First, they called on the Federal Reserve to announce another round of qualitative easing. But with interest rates at record lows, there is little scope for monetary policy. With a yield of 1.45 percent, 10-year Treasury bonds are now cheaper than free. (They are earning less than the inflation rate). Investors are essentially paying the U.S. to hold their money in a safe place.

Those same low interest rates offer the U.S. a remarkable opportunity to rebuild the country. There will never be a better time to do the “internal improvements” that we need to make—rebuilding roads, bridges, mass transit, sewers, fast trains, airports, and retrofitting public buildings, building up renewable energy and more.

This is work that must be done. But now we can borrow the money at virtually no cost to finance it, and put to work a construction industry that is now idled, and help get the economy going. As the editors of the Financial Times conclude, “whatever is invested at these rates is likely to pay for itself in higher growth and revenues.” This is what most would call a no-brainer.

This isn’t all that should be done. Reviving Richard Nixon’s “revenue sharing” – a tip of the hat to E.J. Dionne – would send money to states and localities to rehire teachers and cops. The President has suggested a jobs corps for veterans, so no one who risks their life in battlefields abroad will be cut down in economic crossfire at home. That could sensibly be expanded with urban and green corps, targeted to areas of obscene levels of youth unemployment, to insure that young people under 25 don’t start their lives in idleness, depression, drugs and despair. And we should start making the long term investments – in world class education from pre-K to college, in research and development, in new energy – vital to our economic future.

These can be paid for by ending the subsidies Republicans protect, shutting down corporate tax havens, and fair taxes on Wall Street speculation and the rich.
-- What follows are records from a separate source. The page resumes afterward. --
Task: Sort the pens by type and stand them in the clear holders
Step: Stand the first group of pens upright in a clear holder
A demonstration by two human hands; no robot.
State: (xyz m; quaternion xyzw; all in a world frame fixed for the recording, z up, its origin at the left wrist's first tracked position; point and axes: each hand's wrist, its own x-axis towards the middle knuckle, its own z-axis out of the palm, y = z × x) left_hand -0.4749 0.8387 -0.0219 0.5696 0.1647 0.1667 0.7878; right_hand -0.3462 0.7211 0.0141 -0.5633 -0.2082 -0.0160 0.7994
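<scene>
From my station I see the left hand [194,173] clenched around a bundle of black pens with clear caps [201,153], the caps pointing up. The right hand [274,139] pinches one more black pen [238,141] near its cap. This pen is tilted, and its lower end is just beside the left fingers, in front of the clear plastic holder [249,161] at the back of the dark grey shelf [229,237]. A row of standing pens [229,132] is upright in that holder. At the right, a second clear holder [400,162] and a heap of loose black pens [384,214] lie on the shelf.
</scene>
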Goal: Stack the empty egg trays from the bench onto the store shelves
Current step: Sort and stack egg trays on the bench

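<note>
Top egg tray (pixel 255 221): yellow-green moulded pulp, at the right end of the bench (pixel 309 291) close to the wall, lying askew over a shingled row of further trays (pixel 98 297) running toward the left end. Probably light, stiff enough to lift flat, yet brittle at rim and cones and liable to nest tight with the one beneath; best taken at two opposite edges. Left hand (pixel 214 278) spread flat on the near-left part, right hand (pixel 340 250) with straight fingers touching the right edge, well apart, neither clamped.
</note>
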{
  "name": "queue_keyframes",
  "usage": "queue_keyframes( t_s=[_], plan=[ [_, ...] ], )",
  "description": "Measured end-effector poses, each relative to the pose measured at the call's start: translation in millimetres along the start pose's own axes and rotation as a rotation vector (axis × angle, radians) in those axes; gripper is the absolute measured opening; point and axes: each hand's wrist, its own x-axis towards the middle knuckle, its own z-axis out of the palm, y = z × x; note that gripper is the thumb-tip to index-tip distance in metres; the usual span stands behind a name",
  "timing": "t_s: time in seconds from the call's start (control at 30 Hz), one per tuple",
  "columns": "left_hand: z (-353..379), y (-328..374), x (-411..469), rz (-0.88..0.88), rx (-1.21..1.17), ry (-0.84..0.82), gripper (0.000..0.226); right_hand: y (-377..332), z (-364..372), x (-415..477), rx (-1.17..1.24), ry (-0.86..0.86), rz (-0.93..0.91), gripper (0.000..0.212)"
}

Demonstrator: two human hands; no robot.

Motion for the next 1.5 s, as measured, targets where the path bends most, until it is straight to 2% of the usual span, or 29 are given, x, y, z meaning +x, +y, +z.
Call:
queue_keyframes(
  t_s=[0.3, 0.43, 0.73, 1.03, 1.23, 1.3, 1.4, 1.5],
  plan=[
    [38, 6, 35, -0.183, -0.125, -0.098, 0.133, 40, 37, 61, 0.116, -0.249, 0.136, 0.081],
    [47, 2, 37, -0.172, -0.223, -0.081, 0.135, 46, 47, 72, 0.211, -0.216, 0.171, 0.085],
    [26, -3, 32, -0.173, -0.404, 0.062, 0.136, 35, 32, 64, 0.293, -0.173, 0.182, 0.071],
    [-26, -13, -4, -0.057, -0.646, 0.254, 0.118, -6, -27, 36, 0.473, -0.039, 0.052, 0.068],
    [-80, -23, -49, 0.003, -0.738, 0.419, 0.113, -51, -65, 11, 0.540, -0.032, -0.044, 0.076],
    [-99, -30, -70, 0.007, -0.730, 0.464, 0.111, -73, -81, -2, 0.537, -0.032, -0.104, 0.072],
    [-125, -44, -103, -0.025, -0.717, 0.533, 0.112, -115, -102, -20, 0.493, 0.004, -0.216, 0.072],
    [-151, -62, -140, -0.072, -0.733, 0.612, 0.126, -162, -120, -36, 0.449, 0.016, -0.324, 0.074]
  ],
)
Most sensibly, this program for revival and renewal would be accompanied by a hard-knuckled, no-holds-barred, everything-on-the-table drive to get our books in order once the economy recovers. That requires unrelenting focus on the three things that drive our budget out of whack. Not Social Security and Medicare, but the real deal: shackling Wall Street, which just blew up the economy and effectively doubled our debt to GDP ; ending our commitment to endless wars and policing the world, which we cannot afford; and fixing our broken health care system, the most corrupted of our crony capitalism, now squandering about twice what other advanced countries spend per capita on health care with worse results.

Everything else—the so called “grand bargain” that would trade cuts in Medicare and Social Security for tax reforms—is simply using the crisis to take another hit out of working families. When the rewards aren’t shared, shared sacrifice is for suckers. When you weren’t invited to the party, you shouldn’t be stuck with the bill.